What is the heat of combustion of ethane, C2H6, in kilojoules per mole of ethane?
You can calculate the heat of combustion from delta Hformation.
C2H6 + 7/2 O2 ==> 2CO2 + 3H2O
dHrxn = [(2*dHf CO2)+(3*dHf H2O)]-[dHf C2H6]
The heat of combustion of ethane, C2H6, can be determined using the balanced chemical equation for its combustion.
The balanced equation for the combustion of ethane is:
C2H6 + 7/2 O2 -> 2 CO2 + 3 H2O
According to this equation, 1 mole of ethane reacts with 7/2 moles of oxygen to produce 2 moles of carbon dioxide and 3 moles of water.
The heat of combustion can be calculated by considering the enthalpy change of the reaction.

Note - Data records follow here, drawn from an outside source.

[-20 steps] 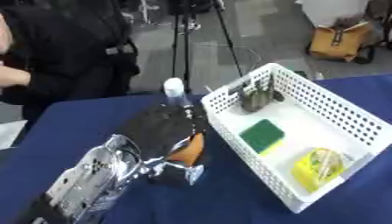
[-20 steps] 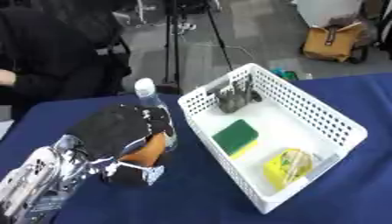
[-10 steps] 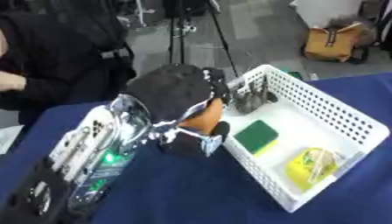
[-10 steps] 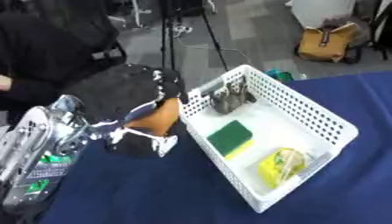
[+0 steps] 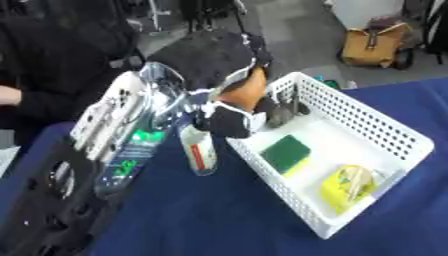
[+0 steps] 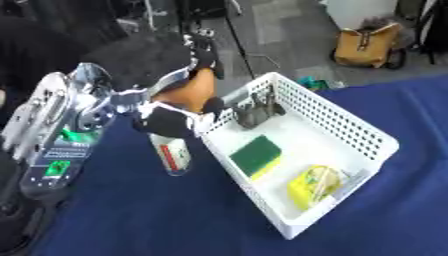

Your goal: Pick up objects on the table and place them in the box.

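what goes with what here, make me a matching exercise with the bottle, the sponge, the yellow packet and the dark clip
Things:
1. bottle
2. sponge
3. yellow packet
4. dark clip

Places:
A. far corner of the basket
B. near end of the basket
C. held in the left hand, outside the basket
D. middle of the basket floor, lying flat

Pairs: 1-C, 2-D, 3-B, 4-A
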Available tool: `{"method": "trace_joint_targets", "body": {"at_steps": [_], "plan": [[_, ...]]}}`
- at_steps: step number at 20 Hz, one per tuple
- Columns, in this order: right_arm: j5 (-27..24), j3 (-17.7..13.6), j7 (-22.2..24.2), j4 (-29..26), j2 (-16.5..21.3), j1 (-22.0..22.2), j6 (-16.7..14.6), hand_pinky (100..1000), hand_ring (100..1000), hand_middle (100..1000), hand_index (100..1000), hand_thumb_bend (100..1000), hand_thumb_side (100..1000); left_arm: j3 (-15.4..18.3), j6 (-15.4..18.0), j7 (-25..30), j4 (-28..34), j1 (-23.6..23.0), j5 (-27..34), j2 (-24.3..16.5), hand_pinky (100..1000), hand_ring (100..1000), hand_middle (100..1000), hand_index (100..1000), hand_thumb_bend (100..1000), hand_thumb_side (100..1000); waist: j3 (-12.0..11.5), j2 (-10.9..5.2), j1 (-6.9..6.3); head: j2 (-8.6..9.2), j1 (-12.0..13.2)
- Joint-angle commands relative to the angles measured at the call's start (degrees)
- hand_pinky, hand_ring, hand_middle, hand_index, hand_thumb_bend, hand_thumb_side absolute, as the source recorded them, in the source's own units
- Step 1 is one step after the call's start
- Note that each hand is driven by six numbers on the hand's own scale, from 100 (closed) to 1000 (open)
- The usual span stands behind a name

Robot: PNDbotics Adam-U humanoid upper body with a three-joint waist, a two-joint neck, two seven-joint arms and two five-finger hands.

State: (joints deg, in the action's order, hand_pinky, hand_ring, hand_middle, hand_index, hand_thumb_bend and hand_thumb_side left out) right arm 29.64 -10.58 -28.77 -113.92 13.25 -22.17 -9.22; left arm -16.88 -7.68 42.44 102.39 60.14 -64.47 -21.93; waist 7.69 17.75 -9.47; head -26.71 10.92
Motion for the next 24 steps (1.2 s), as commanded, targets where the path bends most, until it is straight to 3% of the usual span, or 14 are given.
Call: {"method": "trace_joint_targets", "body": {"at_steps": [1,9,15,24], "plan": [[-0.47,0.39,0.43,-0.67,0.19,-0.72,-0.09,662,526,502,670,100,806,1.43,-0.33,-2.36,-5.37,3.70,0.35,0.31,100,599,728,765,100,220,0.53,-1.54,0.25,-0.55,0.99],[-1.44,1.17,1.18,-0.67,0.39,-1.73,-0.27,662,526,502,672,100,805,2.54,0.78,-7.39,-21.76,9.83,2.20,3.22,100,583,709,761,100,259,3.21,-0.81,-0.77,-0.38,2.86],[-2.03,1.66,1.77,-0.67,0.27,-2.76,-0.61,662,526,503,673,100,805,4.10,1.16,-14.20,-32.24,12.38,2.60,6.23,100,563,688,768,100,294,4.96,0.14,-1.30,0.97,4.20],[-2.65,2.44,2.42,-0.67,-0.02,-4.98,-1.44,661,525,503,674,100,805,7.03,7.12,-28.91,-46.31,14.20,2.61,8.94,100,539,644,775,100,300,8.51,2.13,-2.64,2.78,6.49]]}}
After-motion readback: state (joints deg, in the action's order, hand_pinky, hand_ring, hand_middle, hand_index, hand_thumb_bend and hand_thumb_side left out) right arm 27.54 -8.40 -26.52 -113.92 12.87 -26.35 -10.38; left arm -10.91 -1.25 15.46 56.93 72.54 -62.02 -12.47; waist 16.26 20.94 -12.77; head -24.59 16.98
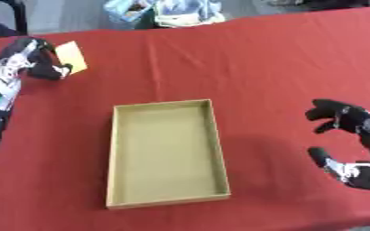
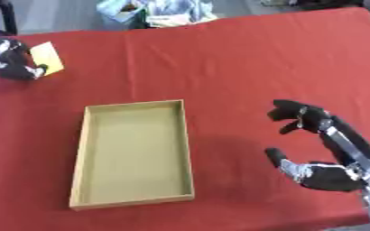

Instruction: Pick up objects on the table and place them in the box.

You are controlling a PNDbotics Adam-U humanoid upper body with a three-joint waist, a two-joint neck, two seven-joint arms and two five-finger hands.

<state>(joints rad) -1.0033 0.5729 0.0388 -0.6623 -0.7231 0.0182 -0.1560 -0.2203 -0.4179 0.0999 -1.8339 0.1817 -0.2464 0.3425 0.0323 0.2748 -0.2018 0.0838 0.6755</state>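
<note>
Near right, right hand (image 2: 314, 149) idle, fingers loosely spread. Far left, left hand (image 1: 32, 58) pinching yellow card (image 1: 72, 56); next, carry to box (image 1: 118, 155).

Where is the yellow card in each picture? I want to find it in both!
Left eye view: the yellow card is near the top left corner, pinched in the left robot hand over the red tablecloth.
Right eye view: it shows at the far left, near the top edge.
Shared landmark: the open cardboard box lies below and to the right of the card in both views.
</note>
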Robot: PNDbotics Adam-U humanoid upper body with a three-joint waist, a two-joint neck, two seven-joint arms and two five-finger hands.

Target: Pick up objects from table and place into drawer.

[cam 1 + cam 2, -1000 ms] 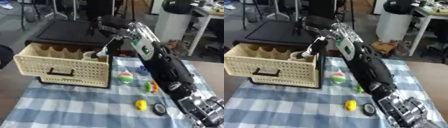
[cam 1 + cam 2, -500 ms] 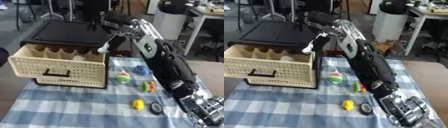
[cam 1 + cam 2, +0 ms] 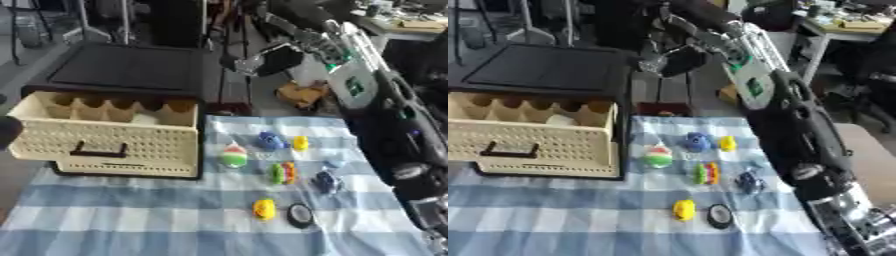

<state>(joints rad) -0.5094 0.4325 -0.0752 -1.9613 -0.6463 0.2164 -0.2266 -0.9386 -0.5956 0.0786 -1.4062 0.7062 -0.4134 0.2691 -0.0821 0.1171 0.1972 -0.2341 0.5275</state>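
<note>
A cream perforated drawer (image 3: 114, 145) stands pulled out of a black cabinet (image 3: 131, 67) at the left, with a white thing (image 3: 144, 118) lying inside it. On the checked cloth (image 3: 131, 225) lie several small objects: a green, white and red egg shape (image 3: 234, 155), a blue thing (image 3: 271, 141), a small yellow one (image 3: 300, 143), a green and red one (image 3: 282, 172), a dark blue one (image 3: 325, 182), a yellow one (image 3: 263, 208) and a black disc (image 3: 300, 215). My right hand (image 3: 677, 59) hangs open and empty, high behind the drawer's right end.
My right arm (image 3: 385, 115) runs along the cloth's right side from the lower right corner. A brown lump (image 3: 302, 93) lies beyond the cloth's far edge. A dark rounded shape (image 3: 7, 131) shows at the left edge beside the drawer. Furniture crowds the background.
My right hand has lifted from over the drawer's right end and drawn back up and to the right. The whole view has also shifted.
</note>
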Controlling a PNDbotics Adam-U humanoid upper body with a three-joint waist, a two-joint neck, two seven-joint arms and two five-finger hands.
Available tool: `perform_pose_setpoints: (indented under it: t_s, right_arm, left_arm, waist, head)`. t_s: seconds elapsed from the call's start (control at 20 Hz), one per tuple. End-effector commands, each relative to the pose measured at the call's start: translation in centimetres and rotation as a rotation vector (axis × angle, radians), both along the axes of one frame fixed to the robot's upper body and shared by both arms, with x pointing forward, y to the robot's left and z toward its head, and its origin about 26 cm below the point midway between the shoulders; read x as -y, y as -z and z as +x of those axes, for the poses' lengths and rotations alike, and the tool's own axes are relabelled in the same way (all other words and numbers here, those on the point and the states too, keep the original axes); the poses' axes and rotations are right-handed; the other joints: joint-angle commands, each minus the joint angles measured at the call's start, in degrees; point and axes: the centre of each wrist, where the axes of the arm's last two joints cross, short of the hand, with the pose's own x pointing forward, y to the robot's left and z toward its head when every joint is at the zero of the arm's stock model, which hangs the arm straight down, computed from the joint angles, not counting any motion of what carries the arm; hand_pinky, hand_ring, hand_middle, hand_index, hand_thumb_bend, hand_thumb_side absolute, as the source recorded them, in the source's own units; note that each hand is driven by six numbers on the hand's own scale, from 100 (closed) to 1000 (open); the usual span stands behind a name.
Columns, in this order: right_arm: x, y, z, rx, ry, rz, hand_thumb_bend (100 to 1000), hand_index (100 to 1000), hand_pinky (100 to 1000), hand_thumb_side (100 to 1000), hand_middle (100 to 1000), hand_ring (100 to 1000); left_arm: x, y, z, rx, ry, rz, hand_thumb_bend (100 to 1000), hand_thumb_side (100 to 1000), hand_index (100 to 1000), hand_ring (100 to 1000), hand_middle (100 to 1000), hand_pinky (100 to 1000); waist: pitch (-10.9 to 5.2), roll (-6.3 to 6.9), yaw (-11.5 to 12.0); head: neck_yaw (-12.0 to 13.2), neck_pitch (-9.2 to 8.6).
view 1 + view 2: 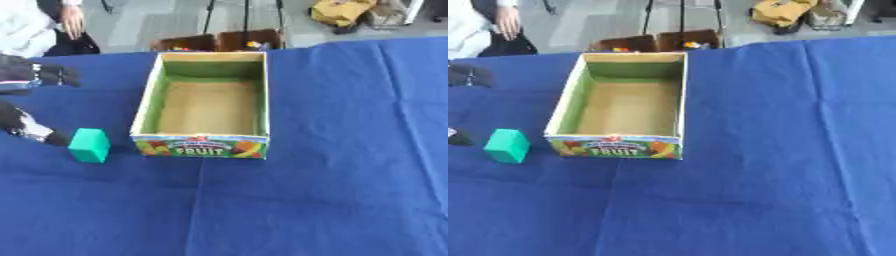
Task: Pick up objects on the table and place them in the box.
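Observation:
A green block (89, 145) stands on the blue tablecloth, just left of the front left corner of the open cardboard fruit box (200, 146). The box looks empty inside. My left hand (31, 128) comes in from the left edge. One dark finger reaches down to the block's left side, its tip right beside the block; I cannot tell whether they touch. The other fingers (48, 75) hang spread higher up, well apart from the block. Nothing is held. My right hand shows in no view.
Two brown boxes (219, 41) with small coloured things stand beyond the table's far edge. A person stands at the far left corner. The blue cloth (350, 150) stretches wide to the right and in front of the box.

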Motion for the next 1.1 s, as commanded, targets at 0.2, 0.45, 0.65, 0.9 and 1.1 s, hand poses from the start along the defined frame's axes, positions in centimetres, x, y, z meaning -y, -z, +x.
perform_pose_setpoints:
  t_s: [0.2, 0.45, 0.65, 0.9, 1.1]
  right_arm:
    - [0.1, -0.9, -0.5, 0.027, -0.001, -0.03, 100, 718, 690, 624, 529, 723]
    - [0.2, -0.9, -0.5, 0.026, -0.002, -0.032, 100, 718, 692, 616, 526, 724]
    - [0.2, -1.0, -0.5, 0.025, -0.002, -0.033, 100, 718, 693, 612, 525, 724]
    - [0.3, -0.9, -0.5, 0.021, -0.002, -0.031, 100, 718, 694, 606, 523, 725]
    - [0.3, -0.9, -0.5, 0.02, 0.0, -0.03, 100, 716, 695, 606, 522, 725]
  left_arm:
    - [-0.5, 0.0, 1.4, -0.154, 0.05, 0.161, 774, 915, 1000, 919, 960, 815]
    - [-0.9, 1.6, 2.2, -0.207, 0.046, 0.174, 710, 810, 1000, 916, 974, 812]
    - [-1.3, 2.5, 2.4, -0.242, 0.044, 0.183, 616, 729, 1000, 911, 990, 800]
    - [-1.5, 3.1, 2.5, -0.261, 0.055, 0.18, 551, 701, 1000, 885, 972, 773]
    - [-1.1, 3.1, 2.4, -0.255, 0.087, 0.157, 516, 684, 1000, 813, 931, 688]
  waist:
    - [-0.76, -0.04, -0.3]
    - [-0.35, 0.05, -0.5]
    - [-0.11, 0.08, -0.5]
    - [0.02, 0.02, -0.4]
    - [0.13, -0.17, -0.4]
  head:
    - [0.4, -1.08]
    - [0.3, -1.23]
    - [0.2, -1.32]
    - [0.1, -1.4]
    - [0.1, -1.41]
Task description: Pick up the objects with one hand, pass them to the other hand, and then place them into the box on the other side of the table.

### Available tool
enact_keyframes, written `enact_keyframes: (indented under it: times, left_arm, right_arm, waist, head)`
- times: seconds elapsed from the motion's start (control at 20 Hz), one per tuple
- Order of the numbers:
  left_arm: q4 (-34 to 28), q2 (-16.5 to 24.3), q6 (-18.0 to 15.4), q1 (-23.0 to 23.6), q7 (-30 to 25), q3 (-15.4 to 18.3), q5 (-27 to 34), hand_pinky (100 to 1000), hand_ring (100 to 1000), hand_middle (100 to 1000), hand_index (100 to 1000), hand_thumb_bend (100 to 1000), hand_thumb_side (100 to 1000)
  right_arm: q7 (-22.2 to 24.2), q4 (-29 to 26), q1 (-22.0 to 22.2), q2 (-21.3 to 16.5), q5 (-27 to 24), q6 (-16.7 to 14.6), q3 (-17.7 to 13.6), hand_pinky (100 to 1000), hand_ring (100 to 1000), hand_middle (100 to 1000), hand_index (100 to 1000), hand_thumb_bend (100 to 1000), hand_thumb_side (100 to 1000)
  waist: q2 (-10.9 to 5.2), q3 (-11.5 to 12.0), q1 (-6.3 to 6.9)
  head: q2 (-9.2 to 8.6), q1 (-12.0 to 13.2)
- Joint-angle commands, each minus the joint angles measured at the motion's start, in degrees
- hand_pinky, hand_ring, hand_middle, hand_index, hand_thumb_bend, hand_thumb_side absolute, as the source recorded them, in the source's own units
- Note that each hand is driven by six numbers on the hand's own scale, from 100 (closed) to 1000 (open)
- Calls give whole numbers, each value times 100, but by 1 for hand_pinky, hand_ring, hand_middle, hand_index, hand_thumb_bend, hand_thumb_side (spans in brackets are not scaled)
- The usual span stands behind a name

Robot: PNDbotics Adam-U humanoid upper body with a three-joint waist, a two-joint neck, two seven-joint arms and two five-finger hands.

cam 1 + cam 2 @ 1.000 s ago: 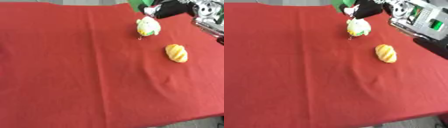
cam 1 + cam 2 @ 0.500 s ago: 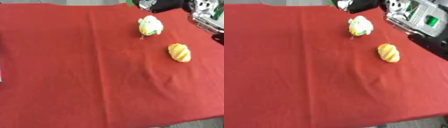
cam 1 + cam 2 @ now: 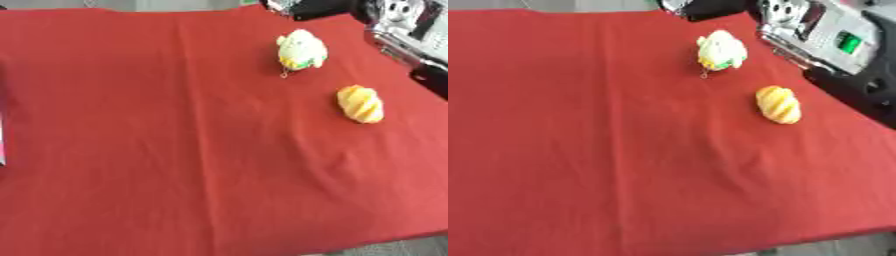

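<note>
A pale yellow and green plush toy (image 3: pixel 302 49) lies on the red cloth (image 3: pixel 175 150) at the far right. A yellow ridged bread-shaped object (image 3: pixel 360 103) lies nearer me, to its right. My right arm (image 3: pixel 824 35), silver and black, comes in from the upper right corner. Its black hand (image 3: pixel 319 7) shows only partly at the top edge, just beyond the plush toy and apart from it. My left hand shows in no view.
A thin pale and pink edge of something (image 3: pixel 3 145) shows at the left border of the left eye view. The cloth's front edge (image 3: pixel 798 242) runs along the bottom right.
My right hand has drawn back toward the top edge, away from the plush toy. The green thing beside it has almost left the view. Both objects stay in place.
</note>
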Motion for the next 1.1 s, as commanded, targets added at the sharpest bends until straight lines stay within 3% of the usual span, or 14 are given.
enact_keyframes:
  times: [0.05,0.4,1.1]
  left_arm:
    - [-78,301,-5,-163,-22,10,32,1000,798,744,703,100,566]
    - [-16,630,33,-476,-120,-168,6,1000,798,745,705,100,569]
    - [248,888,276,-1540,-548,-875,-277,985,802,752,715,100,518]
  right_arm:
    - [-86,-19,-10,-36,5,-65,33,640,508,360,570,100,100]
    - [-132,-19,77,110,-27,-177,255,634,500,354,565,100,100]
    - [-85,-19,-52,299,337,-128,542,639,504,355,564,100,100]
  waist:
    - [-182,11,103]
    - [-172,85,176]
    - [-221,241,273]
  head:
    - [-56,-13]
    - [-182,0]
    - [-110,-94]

The standard enthalpy change (ΔH°) of combustion for ethane is -1560 kJ/mol. This represents the heat released when 1 mole of ethane is completely burned in excess oxygen under standard conditions (25°C and 1 atm).
Therefore, the heat of combustion of ethane, C2H6, is -1560 kJ/mol.
To find the heat of combustion of ethane, C2H6, in kilojoules per mole of ethane, you will need to refer to the respective thermochemical equation and use the corresponding data.
The thermochemical equation for the combustion of ethane can be written as follows:
C2H6 + (3.5 * O2) -> 2 * CO2 + 3 * H2O
In this equation, ethane (C2H6) reacts with oxygen (O2) to produce carbon dioxide (CO2) and water (H2O). The coefficient of the oxygen molecule, 3.5, ensures that the equation is balanced in terms of atoms.
To calculate the heat of combustion, you will need to refer to the molar enthalpy of formation (∆Hf) values for ethane, carbon dioxide, and water.
∆Hf values are typically given in kilojoules per mole of the substance at standard conditions (298 K and 1 atm).
The values you will need are:
∆Hf of C2H6 = -84.68 kJ/mol
∆Hf of CO2 = -393.51 kJ/mol
∆Hf of H2O = -285.83 kJ/mol
The heat of combustion (∆Hc) is equal to the sum of the molar enthalpies of formation of the products minus the sum of the molar enthalpies of formation of the reactants.
∆Hc = [2 * ∆Hf (CO2)] + [3 * ∆Hf (H2O)] - [∆Hf (C2H6)]
Substituting the given values into the equation, we get:
∆Hc = [2 * (-393.51 kJ/mol)] + [3 * (-285.83 kJ/mol)] - [-84.68 kJ/mol]
Simplifying the equation further, we have:
∆Hc = -787.02 kJ/mol + (-857.49 kJ/mol) + 84.68 kJ/mol
∆Hc = -787.02 kJ/mol - 857.49 kJ/mol + 84.68 kJ/mol
∆Hc = -1559.83 kJ/mol
Therefore, the heat of combustion of ethane, C2H6, is -1559.83 kJ/mol. Note that the negative sign indicates that the reaction is exothermic (releases heat).